К гостю я вышла как была, в пижаме, и под его ошарашенным взглядом, осознала, что по меркам мужчины из Корё мой наряд оказался слишком… фривольным? Распутным? Не знаю, как верно охарактеризовать значение мины, которую изобразил гость, когда увидел меня. Правда, возмущение довольно быстро сменилось напряженностью и страхом.

– Доброе утро, – пробормотал медиум и забрался на облюбованный еще вчера подоконник, причем с ногами.

– Да не особенно, – не стала изображать дружелюбие я. – Ночь слишком уж беспокойная выдалась. На завтрак будет омлет. Если захочешь привередничать, все равно ничего другого приготовить не смогу.

Парень как будто растерялся, но потом быстро взял себя в руки и перешел в контр-наступление.

– Почему вы так фамильярно со мной разговариваете?!

Что характерно, выпалил он все это на своем родном языке, но курлыканье Кима я поняла с такой же легкостью, если бы оно было на айнварском.
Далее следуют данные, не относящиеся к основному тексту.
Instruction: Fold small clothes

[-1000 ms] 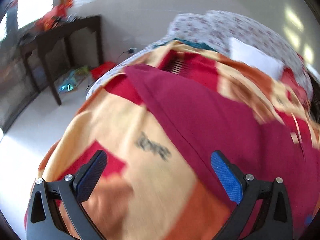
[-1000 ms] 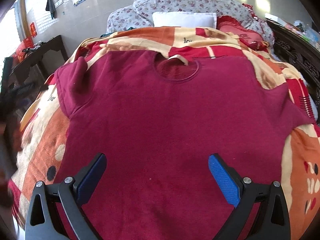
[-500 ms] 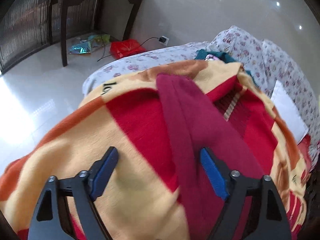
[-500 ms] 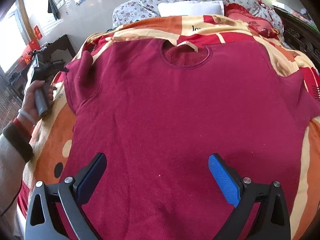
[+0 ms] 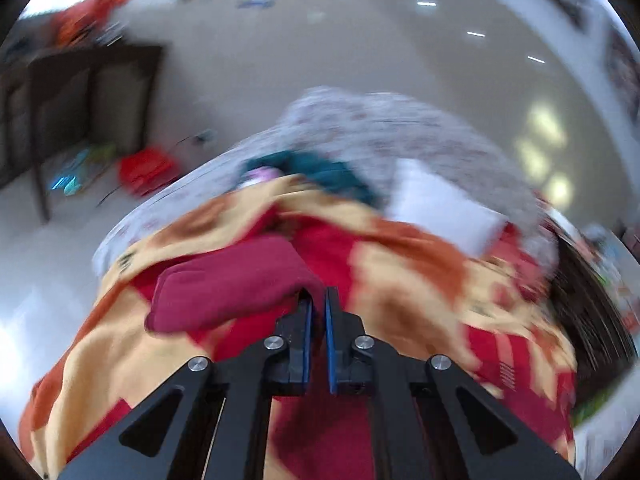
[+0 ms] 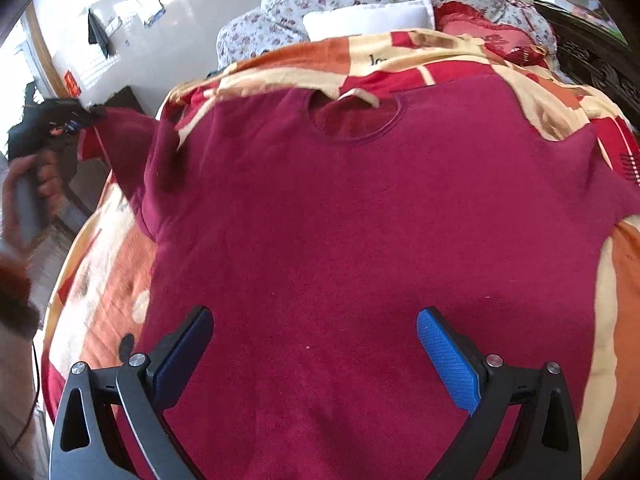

– Дай-ка подумать… Потому что ты сейчас в моем доме, собираешься есть приготовленный мной завтрак… И потому что я вчера спасла тебя от духа, который явно не сказку на ночь пришел рассказывать, – отозвалась я с издевкой. – Достаточно причин для фамильярности, верно?

Внезапно Ким Мин Чжун задал самый неожиданный из возможных вопросов:

– Сколько вам лет?

Я посмотрела на этого совершенно бестактного и невоспитанного человека, который даже не знает, что женщин о таком спрашивать категорически нельзя.

– Двадцать восемь, – все-таки ответила я чистую правду.

Тут же вернулись тщательно прогоняемые последние несколько лет мысли о том, что в моем возрасте люди или строят успешную карьеру, или создают семью… Я не вписывалась в эти рамки.

– Хорошо, говорите неформально, – недовольно дал мне свое высочайшее соизволение многоуважаемый мистер Ким, чуть сдувшись.

Как будто мой возраст стал в данном случае каким-то веским аргументом.

– Сколько вы уже… такая? – спросил с очевидным напряжением парень.

Я стояла спиной к Киму, но чувствовала его взгляд на себе. Медиум смотрела пристально, напряженно, наверняка готовясь в случае обострения ситуации сигануть в окно.

– Сколько я уже одержима? – уточнила я с усмешкой.

Бедняга пытался хоть как-то поддержать разговор, наверное, находиться в тишине наедине со мной для популярного актера оказалось чрезвычайно сложно. Но называть вещи своими именами у него все еще не получается.

– Д-да. Сколько вы уже одержимы? Простите мою бестактность…

Какая прелесть, он еще и вежливым быть пытается. Наверняка из хорошей семьи, где мама и папа уделяли много времени воспитанию драгоценных отпрысков. Даже зависть берет. Мои старались лишнего слова не сказать в моем присутствии. Опасно что-то требовать от одержимого или пытаться им командовать, особенно в пубертатный период. Бушующие гормоны плохо сочетаются с бушующим духом внутри. Могу сказать только, что ремонт в то время в моем доме делали очень часто.

– Что-то около пятнадцати лет, – ответила я, с удовольствием вдыхая запах омлета.

Вышло, кажется, вполне удачно. А, ладно, я съем в любом случае, а у этого косоглазого счастья выбора вообще нет. Надо будет позвонить Биллу и попросить закинуть продуктов. Конечно, зверюшка мне досталась тощая как швабра, но такие тоже едят, просто мало.

– Но… одержимые, они же столько…

Вот хотел ляпнуть очередную бестактность, но сумел удержаться. Добрый мальчик, наверное.

– Все верно, одержимые столько не протягивают. Но вот я почему-то протянула и намереваюсь еще какое-то время покоптить небо, – отозвалась я и начала накрывать на стол.

Странно было ставить вторую тарелку. Вообще, было странно видеть кого-то с утра пораньше на собственной кухне, ко мне если кто-то и заглядывал, то вечером, после работы. И уж точно таких гостей я не кормила.